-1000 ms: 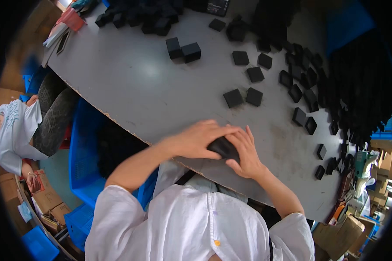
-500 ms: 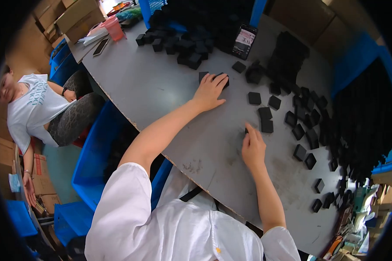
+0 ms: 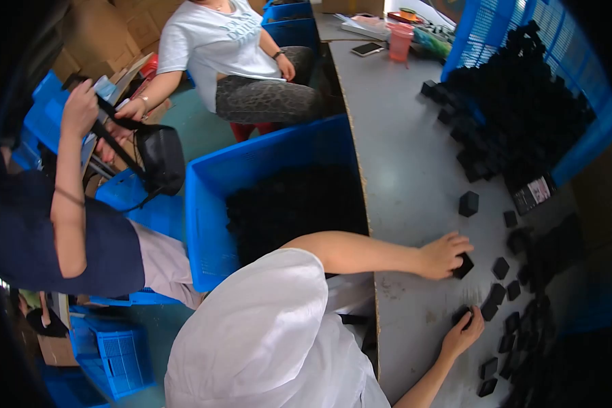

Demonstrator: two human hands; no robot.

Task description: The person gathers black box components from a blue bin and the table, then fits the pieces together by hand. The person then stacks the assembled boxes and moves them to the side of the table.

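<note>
My left hand (image 3: 443, 257) has its fingers curled over a black block (image 3: 463, 266) on the grey table (image 3: 404, 170). Nearer the table's lower part, my right hand (image 3: 464, 334) pinches another black block (image 3: 461, 317), partly covered by the fingers. Beside the hands lie loose black blocks, among them one (image 3: 500, 268) to the right of my left hand and one (image 3: 468, 203) above it. Several more form a dark spread along the right side, where single pieces are hard to tell apart.
A blue crate (image 3: 204, 231) of black pieces stands against the table edge. Another blue basket (image 3: 472, 34) spills black pieces at the top right, near a lit phone (image 3: 536, 193). A pink cup (image 3: 400, 42) stands behind. One person sits; another holds a black bag (image 3: 162, 158).
The view has swung left, bringing a person in a dark shirt and the black bag into sight. My left hand has come back across the table, closer to my right hand.
</note>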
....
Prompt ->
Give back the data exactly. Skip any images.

Your solution ->
-1000 ms: 
-500 ms: 
+0 ms: 

Demonstrator: two human hands; no robot.

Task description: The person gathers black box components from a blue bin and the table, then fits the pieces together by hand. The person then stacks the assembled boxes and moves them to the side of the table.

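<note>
My left hand (image 3: 443, 257) has its fingers curled over a black block (image 3: 463, 266) on the grey table (image 3: 404, 170). Nearer the table's lower part, my right hand (image 3: 464, 334) pinches another black block (image 3: 461, 317), partly covered by the fingers. Beside the hands lie loose black blocks, among them one (image 3: 500, 268) to the right of my left hand and one (image 3: 468, 203) above it. Several more form a dark spread along the right side, where single pieces are hard to tell apart.
A blue crate (image 3: 204, 231) of black pieces stands against the table edge. Another blue basket (image 3: 472, 34) spills black pieces at the top right, near a lit phone (image 3: 536, 193). A pink cup (image 3: 400, 42) stands behind. One person sits; another holds a black bag (image 3: 162, 158).
The view has swung left, bringing a person in a dark shirt and the black bag into sight. My left hand has come back across the table, closer to my right hand.
</note>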

Nothing else is needed, and the exercise is over.